Work instructions
Return the data verbatim, without pictures.

Dataset excerpt
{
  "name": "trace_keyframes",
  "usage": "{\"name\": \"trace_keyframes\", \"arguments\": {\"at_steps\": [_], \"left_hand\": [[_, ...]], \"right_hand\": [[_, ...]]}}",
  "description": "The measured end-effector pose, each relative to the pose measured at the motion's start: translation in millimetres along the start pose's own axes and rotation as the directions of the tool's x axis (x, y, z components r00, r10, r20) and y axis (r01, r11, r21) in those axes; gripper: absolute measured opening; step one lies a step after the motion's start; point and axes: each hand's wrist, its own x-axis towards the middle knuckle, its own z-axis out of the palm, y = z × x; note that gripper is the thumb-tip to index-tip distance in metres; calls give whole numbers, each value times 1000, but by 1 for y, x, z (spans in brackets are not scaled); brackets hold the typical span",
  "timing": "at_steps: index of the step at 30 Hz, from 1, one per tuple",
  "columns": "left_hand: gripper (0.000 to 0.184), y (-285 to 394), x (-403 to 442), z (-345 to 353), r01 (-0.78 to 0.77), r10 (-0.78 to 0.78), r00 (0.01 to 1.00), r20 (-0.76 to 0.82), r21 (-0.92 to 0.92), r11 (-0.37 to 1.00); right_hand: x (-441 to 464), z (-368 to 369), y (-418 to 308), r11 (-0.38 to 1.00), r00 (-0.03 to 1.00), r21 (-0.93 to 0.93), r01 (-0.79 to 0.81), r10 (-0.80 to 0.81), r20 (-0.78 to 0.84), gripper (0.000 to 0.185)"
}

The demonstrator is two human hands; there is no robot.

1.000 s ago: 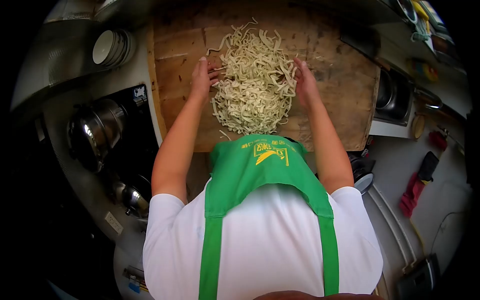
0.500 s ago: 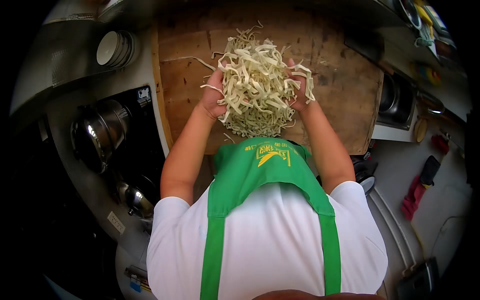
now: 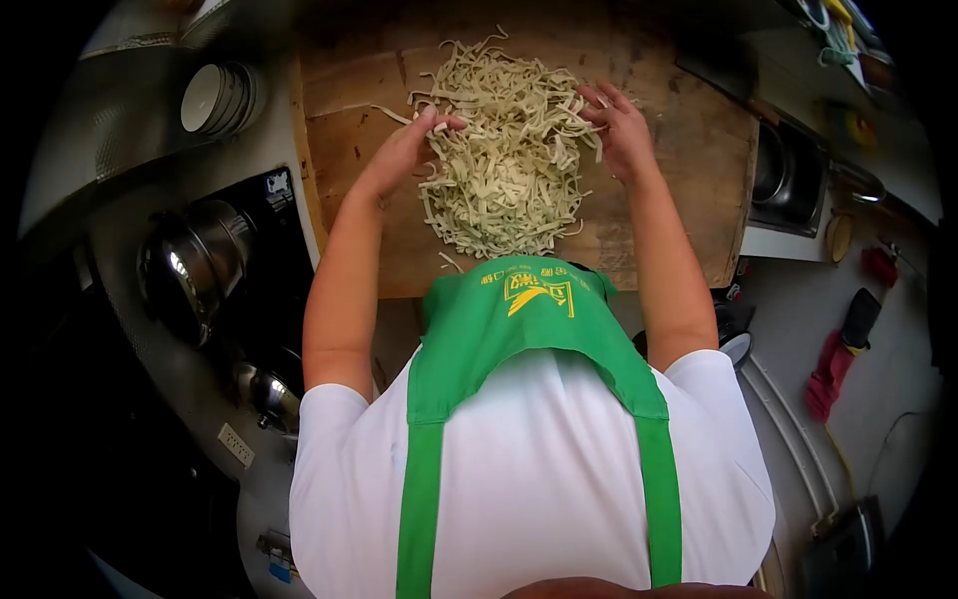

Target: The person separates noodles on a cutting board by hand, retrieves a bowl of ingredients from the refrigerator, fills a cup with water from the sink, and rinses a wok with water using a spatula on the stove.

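Heaped noodles [image 3: 504, 165], between left hand [image 3: 403, 155] and right hand [image 3: 626, 138]

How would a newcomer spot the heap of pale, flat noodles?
Find the big brown wooden board beyond the green cloth apron with yellow print. The heap of pale, flat noodles lies between the left hand and right hand. Its wide tangle sets it apart from the single loose pale strip near the apron.

The head camera is looking forward and down over the green apron [image 3: 514, 334]. It is facing a nearby wooden board [image 3: 684, 205].
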Motion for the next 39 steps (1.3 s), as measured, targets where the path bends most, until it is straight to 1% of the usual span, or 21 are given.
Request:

Your solution
{
  "name": "trace_keyframes",
  "usage": "{\"name\": \"trace_keyframes\", \"arguments\": {\"at_steps\": [_], \"left_hand\": [[_, ...]], \"right_hand\": [[_, ...]]}}",
  "description": "The measured end-effector pose, each relative to the pose measured at the motion's start: translation in millimetres along the start pose's own axes and rotation as the directions of the tool's x axis (x, y, z components r00, r10, r20) and y axis (r01, r11, r21) in those axes; gripper: absolute measured opening; step one lies a step after the motion's start; point and axes: each hand's wrist, its own x-axis towards the middle knuckle, its own z-axis out of the palm, y = z × x; note that gripper is the thumb-tip to index-tip distance in metres; calls give whole numbers, each value times 1000, but by 1 for y, x, z (spans in brackets are not scaled); brackets hold the typical span",
  "timing": "at_steps: index of the step at 30 Hz, from 1, one per tuple",
  "columns": "left_hand: gripper (0.000 to 0.184), y (-285 to 394), x (-403 to 442), z (-345 to 353), r01 (-0.78 to 0.77), r10 (-0.78 to 0.78), r00 (0.01 to 1.00), r20 (-0.76 to 0.82), r21 (-0.92 to 0.92), r11 (-0.37 to 1.00); right_hand: x (-441 to 464), z (-368 to 369), y (-418 to 308), r11 (-0.38 to 1.00), r00 (-0.03 to 1.00), r21 (-0.93 to 0.93), r01 (-0.79 to 0.81), r10 (-0.80 to 0.81), r20 (-0.78 to 0.84), gripper (0.000 to 0.185)"
}

The demonstrator is two human hands; there is no robot.

1.000 s ago: 
0.500 s ago: 
now: 

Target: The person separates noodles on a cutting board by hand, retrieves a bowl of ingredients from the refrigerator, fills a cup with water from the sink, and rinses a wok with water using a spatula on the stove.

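Heaped noodles [image 3: 504, 165], between left hand [image 3: 403, 155] and right hand [image 3: 626, 138]

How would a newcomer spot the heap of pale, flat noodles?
Find the big brown wooden board beyond the green cloth apron with yellow print. The heap of pale, flat noodles lies between the left hand and right hand. Its wide tangle sets it apart from the single loose pale strip near the apron.

The head camera is looking forward and down over the green apron [image 3: 514, 334]. It is facing a nearby wooden board [image 3: 684, 205].
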Motion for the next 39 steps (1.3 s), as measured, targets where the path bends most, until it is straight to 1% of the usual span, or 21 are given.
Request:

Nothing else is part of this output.